True that no new principle was illustrated by any of these discoveries, as Whewell said; but medieval science had done something more than the actual discovery of new principles.  It had prepared the discovery of all the new principles which we know at the present time in mechanical sciences:  it had accustomed the explorer to observe facts and to reason from them.  It was inductive science, even though it had not yet fully grasped the importance and the powers of induction; and it laid the foundations of both mechanics and natural philosophy.  Francis Bacon, Galileo, and Copernicus were the direct descendants of a Roger Bacon and a Michael Scot, as the steam engine was a direct product of the researches carried on in the Italian universities on the weight of the atmosphere, and of the mathematical and technical learning which characterized Nuremberg.
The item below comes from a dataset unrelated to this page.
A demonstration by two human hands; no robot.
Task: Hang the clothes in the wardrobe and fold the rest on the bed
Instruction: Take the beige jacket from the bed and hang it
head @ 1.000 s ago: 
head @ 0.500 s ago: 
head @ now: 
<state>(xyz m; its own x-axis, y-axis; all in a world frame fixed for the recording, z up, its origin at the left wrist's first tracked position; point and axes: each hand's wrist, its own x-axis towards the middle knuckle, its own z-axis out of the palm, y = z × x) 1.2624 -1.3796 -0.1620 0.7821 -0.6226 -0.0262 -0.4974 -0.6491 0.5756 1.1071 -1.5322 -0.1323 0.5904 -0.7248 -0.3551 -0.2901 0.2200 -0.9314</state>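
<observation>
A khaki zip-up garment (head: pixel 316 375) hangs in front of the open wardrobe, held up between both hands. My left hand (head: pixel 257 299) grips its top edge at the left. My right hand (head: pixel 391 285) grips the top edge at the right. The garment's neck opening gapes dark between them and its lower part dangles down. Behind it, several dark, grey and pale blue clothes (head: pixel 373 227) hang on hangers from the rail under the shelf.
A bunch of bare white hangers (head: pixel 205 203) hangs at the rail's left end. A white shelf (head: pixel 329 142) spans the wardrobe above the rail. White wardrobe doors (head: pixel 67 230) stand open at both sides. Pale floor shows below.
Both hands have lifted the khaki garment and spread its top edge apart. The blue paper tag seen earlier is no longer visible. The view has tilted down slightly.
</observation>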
But why should one take trouble to insist upon the advance of science and art in the medieval city?  Is it not enough to point to the cathedrals in the domain of skill, and to the Italian language and the poem of Dante in the domain of thought, to give at once the measure of what the medieval city created during the four centuries it lived?

The medieval cities have undoubtedly rendered an immense service to European civilization.  They have prevented it from being drifted into the theocracies and despotical states of old; they have endowed it with the variety, the self-reliance, the force of initiative, and the immense intellectual and material energies it now possesses, which are the best pledge for its being able to resist any new invasion of the East.  But why did these centres of civilization, which attempted to answer to deeply-seated needs of human nature, and were so full of life, not live further on?  Why were they seized with senile debility in the sixteenth century? and, after having repulsed so many assaults from without, and only borrowed new vigour from their interior struggles, why did they finally succumb to both?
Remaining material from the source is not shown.